Le cinéma letton à l'honneur

Image tirée du film Akmeņi manās kabatās
Image tirée du film Akmeņi manās kabatās
Ce fut aussi l'occasion pour le cinéma letton de présenter quelques unes de ses réalisations. Ainsi, en remportant le prix du meilleur court-métrage expérimental et celui de la meilleure fiction en forme courte de la compétition balte, puis le prix du meilleur long-métrage de la compétition internationale des longs-métrages, il a su mettre en avant ses ressources. Le lauréat de ce dernier prix, Akmeņi manās kabatās (Des pierres dans mes poches), de Signe Baumane, a particulièrement plu en ce que son ambiance surréaliste parvient à trouver un juste équilibre narratif entre la mise en scène d'événements de l'histoire lettone et le combat de cinq femmes contre la dépression et la folie. Fondé sur des faits réels, ce film d'animation alterne avec justesse entre le comique et le dramatique. Ces trois distinctions, en plus d'être symboliques, sont pour le reste encourageantes à l'heure où les films américains représentent environ 90 % des entrées en Lettonie.

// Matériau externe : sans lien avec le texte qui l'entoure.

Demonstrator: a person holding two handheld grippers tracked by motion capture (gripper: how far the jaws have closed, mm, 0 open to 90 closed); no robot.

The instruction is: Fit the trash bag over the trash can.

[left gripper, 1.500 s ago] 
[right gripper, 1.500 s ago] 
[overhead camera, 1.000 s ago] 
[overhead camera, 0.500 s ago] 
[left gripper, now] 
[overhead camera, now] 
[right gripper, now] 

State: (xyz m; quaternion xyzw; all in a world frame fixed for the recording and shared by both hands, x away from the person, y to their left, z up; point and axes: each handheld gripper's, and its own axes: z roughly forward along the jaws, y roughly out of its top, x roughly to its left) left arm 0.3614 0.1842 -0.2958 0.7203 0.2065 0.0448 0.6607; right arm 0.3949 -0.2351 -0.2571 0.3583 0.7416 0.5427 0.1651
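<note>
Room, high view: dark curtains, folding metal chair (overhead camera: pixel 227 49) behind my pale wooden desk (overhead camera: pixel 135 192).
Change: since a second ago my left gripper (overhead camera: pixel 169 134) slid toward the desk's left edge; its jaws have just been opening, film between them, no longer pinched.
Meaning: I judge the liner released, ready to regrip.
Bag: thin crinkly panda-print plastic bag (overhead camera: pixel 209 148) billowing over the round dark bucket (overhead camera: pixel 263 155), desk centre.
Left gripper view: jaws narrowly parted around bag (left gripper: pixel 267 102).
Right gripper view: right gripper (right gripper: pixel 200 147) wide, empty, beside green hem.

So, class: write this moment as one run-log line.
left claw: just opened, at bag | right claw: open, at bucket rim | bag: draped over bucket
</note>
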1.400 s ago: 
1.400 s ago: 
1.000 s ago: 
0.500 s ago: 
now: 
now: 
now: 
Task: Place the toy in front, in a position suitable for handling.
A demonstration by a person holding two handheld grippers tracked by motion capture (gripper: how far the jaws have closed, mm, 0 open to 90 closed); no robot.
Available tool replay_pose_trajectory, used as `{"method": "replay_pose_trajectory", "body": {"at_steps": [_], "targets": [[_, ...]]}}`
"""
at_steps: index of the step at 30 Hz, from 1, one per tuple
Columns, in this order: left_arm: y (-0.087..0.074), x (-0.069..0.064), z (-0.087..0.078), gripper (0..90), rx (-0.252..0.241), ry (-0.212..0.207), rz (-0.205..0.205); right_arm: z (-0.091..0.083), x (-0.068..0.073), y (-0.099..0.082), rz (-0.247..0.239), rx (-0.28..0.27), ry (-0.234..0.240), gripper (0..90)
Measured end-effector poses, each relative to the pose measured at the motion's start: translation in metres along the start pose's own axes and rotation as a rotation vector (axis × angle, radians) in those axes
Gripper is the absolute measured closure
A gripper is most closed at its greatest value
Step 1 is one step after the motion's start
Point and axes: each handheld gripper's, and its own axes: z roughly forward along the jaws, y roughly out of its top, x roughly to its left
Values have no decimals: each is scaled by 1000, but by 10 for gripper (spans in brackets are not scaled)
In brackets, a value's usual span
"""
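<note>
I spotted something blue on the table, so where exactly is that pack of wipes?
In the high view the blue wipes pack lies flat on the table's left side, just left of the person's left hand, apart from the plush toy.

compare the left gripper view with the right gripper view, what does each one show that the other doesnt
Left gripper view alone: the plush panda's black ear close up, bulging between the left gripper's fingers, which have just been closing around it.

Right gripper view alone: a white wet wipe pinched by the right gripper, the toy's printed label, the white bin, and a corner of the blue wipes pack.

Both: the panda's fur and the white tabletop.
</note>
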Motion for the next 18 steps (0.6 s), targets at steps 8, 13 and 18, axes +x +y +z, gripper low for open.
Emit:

Mais ne nous méprenons pas, quelque soit le pays d'origine, le cinéma indépendant n'est pas un cinéma grand public, car ses codes ne répondent pas aux attentes de la majorité. Il s'agit d'un autre monde, où la créativité et l'originalité priment sur le budget et la démagogie. Pour autant, c'est lors de festival de ce genre que le grand public peut découvrir de petites pépites cinématographiques. Et le festival 2ANNAS a tenu ses promesses en organisant des projections gratuites dans des bars, et peu coûteuses dans les cinémas. Les organisateurs sont jeunes, ils maîtrisent les réseaux sociaux, ils collaborent à ce festival international avec passion et le tout dans une atmosphère relativement bon enfant. En continuant sur cette voie, l'événement s'engage donc dans un avenir assuré. Il constitue d'ailleurs d'ores et déjà un rendez-vous annuel pour bon nombre de cinéastes et cinéphiles.

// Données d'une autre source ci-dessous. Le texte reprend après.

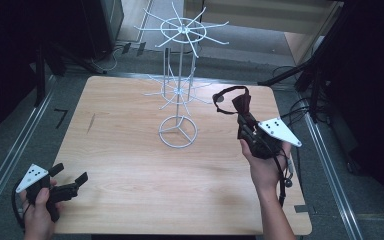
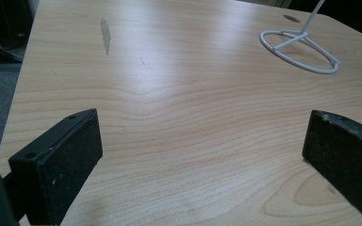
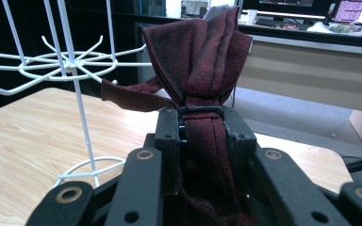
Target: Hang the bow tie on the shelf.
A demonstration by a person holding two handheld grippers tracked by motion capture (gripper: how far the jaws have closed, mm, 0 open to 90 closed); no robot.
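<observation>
From the high view, the right gripper (image 1: 243, 121) is lifted above the right side of the table (image 1: 130, 165), its jaws clamped on a dark red bow tie (image 1: 241, 106) whose thin strap loop (image 1: 228, 93) arches toward the white wire rack (image 1: 179, 85) standing at the middle of the far half. The loop hangs near the lower ring of hooks (image 1: 177, 92) but apart from it; if it comes in too low or slack it could likely catch a neighbouring prong, or nudge the light rack and tip it. The left gripper (image 1: 70, 182) rests by the near left corner, well away, so nothing steadies the rack. In the left gripper view its jaws stand wide apart over bare wood with nothing between them, the rack's base ring (image 2: 299, 49) far ahead. In the right gripper view the jaws pinch the bow tie (image 3: 200, 61) at its knot, fabric bunched upright; the strap (image 3: 132, 96) trails toward the hooks (image 3: 52, 66), and a grip this near the knot gives little control over where the loop opens.
</observation>
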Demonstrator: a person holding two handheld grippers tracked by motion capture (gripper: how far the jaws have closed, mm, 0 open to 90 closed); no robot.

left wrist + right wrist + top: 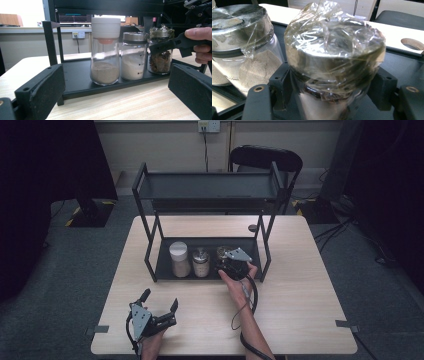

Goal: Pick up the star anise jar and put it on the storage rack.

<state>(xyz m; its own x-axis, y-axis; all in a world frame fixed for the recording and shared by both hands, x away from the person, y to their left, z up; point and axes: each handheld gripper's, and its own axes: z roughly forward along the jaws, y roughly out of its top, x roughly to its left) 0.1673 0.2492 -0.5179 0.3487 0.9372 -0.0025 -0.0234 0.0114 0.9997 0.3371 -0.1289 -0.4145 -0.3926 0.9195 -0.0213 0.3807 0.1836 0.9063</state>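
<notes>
The left gripper (160,306) rests on the pale wooden table (300,320), its jaws spread apart with nothing between them. On the lower tray of the black metal rack (162,265) stand 3 jars: a white-capped glass jar of tan powder (105,50), a steel-lidded glass jar of white powder (133,56), and a film-wrapped glass jar of brown pieces (334,62). The right gripper (227,265) is clamped on that last jar, just below its lid.

A light wooden table (300,320) carries a black two-tier rack (207,190) at its far middle. Three jars stand in a row on the rack's lower tray (165,265): a white-lidded jar (179,259) at left, a steel-lidded jar (201,262) in the middle, a film-wrapped jar (332,62) at right.
</notes>
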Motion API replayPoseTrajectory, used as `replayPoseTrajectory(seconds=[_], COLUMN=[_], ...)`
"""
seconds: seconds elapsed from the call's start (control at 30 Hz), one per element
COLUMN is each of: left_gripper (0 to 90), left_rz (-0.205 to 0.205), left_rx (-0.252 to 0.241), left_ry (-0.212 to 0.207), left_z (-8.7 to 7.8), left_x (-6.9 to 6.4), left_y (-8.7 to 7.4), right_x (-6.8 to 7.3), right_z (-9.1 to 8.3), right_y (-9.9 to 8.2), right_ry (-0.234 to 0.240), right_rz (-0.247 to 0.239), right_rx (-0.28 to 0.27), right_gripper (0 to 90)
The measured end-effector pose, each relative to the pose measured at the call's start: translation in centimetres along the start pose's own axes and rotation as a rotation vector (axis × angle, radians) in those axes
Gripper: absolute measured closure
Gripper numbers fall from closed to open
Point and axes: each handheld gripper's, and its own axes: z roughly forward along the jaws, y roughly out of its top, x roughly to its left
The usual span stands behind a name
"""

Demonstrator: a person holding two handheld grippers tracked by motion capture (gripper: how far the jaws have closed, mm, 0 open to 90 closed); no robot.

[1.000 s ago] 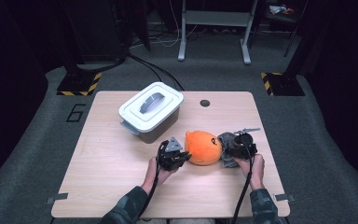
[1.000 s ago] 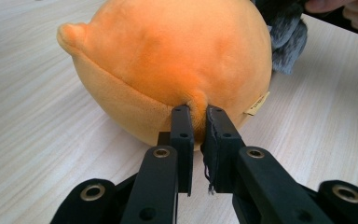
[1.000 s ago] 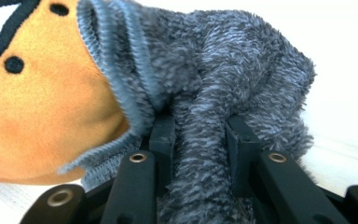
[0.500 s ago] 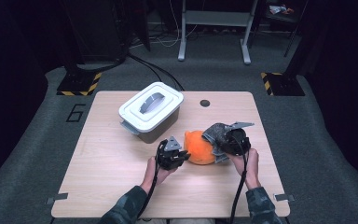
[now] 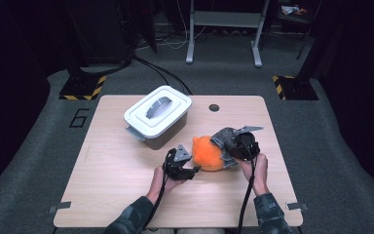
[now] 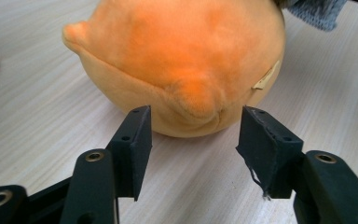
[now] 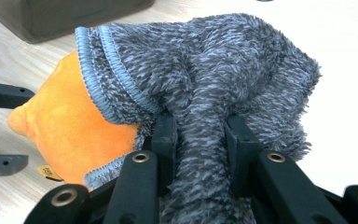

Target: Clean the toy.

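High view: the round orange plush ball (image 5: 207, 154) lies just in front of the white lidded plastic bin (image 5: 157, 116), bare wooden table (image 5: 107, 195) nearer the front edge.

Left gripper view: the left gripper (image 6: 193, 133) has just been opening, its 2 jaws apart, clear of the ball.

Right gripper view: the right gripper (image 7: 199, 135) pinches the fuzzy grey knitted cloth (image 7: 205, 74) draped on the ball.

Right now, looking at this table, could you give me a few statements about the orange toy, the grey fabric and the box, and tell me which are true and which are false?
1. The right gripper pinches the grey fuzzy cloth. True.
2. The left gripper squeezes the orange plush toy. False: its jaws have just been opening and stand apart in front of the toy, not pressing on it.
3. The white-lidded box has its lid on. True.
4. The grey cloth lies flat on the table, far from the toy. False: it is bunched up and drapes over one side of the toy.
5. The toy sits inside the box. False: it rests on the table beside it.
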Motion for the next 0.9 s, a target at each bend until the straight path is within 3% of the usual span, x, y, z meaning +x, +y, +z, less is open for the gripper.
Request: replayPoseTrajectory(seconds=[0.13, 0.23, 0.37, 0.53, 0.73, 0.9], left_gripper=[42.4, 49.0, 65.8, 76.2, 79.9, 80.2], left_rz=[0.026, 0.028, 0.029, 0.008, -0.042, -0.076], left_rx=[0.010, -0.012, -0.014, -0.006, -0.016, -0.039], left_ry=[0.044, 0.060, 0.053, 0.040, 0.003, -0.028], left_z=[0.7, 1.1, 1.2, 1.2, 0.7, 0.0], left_x=[-0.5, -0.8, -0.7, -0.5, 0.1, 0.5], left_y=[0.0, 0.0, 0.0, 0.2, 0.7, 1.4], right_x=[-0.1, -0.2, -0.2, -0.4, -0.5, 0.6], right_z=[0.0, 0.1, 0.1, -0.1, -1.5, -2.6], right_y=[0.0, -0.1, -0.1, -0.2, 0.4, 1.6], right_ry=[0.003, 0.004, 0.013, 0.020, 0.022, 0.034], right_rz=[0.008, 0.001, 0.006, 0.011, 0.006, -0.023], right_rx=[0.000, -0.010, -0.017, -0.032, -0.066, -0.080], right_gripper=[69.4, 69.4, 69.4, 69.4, 69.4, 69.4])
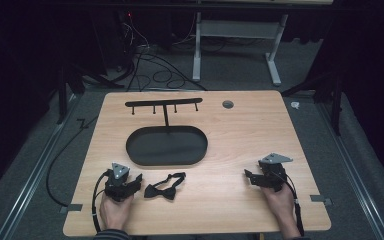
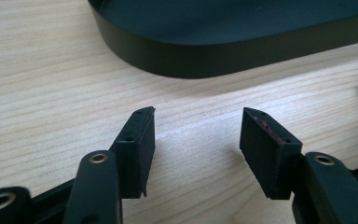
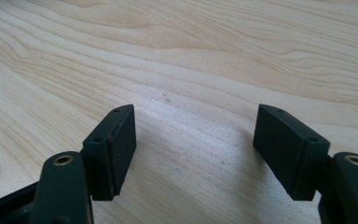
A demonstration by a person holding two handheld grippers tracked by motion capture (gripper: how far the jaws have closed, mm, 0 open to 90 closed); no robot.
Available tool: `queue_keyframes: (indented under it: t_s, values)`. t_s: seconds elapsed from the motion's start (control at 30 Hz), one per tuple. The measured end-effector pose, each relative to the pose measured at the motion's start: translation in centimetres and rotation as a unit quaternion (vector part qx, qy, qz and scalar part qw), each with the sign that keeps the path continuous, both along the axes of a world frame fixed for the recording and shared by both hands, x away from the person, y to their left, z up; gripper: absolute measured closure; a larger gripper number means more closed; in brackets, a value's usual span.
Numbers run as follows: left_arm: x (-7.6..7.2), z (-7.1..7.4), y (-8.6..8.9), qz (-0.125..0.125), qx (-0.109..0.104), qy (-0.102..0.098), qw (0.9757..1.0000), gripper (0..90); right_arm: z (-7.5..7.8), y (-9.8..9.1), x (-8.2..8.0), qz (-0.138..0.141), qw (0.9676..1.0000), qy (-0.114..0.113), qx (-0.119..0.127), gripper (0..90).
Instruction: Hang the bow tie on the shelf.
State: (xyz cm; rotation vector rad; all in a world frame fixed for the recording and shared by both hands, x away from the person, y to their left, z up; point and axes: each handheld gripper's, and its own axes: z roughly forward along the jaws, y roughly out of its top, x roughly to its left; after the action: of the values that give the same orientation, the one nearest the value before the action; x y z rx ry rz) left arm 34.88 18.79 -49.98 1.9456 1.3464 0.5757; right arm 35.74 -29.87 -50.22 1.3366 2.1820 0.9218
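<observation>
High view: bow tie (image 1: 164, 187) flat on worktop (image 1: 230, 145), just beside left tongs (image 1: 138, 181), near tray (image 1: 166, 145) with hanger stand (image 1: 164, 103).
Handling: judged light, soft, limp; best pinched at centre knot.
Left tongs: released, empty.
Right tongs (image 1: 248, 176): released, empty, well apart.
Left gripper view: tray wall (image 2: 223, 53) close ahead.
Right gripper view: bare wood between tongs (image 3: 193, 154).

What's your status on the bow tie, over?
Left gripper and right gripper open, empty. Bow tie flat on table, just beside left gripper. Nothing between them.
</observation>
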Motion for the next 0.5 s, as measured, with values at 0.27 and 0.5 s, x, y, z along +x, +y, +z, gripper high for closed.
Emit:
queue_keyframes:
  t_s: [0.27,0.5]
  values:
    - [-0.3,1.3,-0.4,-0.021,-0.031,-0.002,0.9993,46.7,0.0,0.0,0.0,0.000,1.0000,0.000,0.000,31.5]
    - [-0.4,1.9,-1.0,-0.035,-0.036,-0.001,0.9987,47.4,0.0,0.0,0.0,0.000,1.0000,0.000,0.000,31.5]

Notons qu'en fin d'année, Riga organise pour la première fois le Riga international film festival (RIFF) en vue de décerner les European Film Awards (Prix du Cinéma Européen). La ville accueille l'événement en l'honneur de son statut de capitale européenne de la culture 2014. L'occasion pour l'équipe du festival de promouvoir la culture cinématographique lettone et de présenter à un plus grand public certains films déjà projetés lors du 2ANNAS.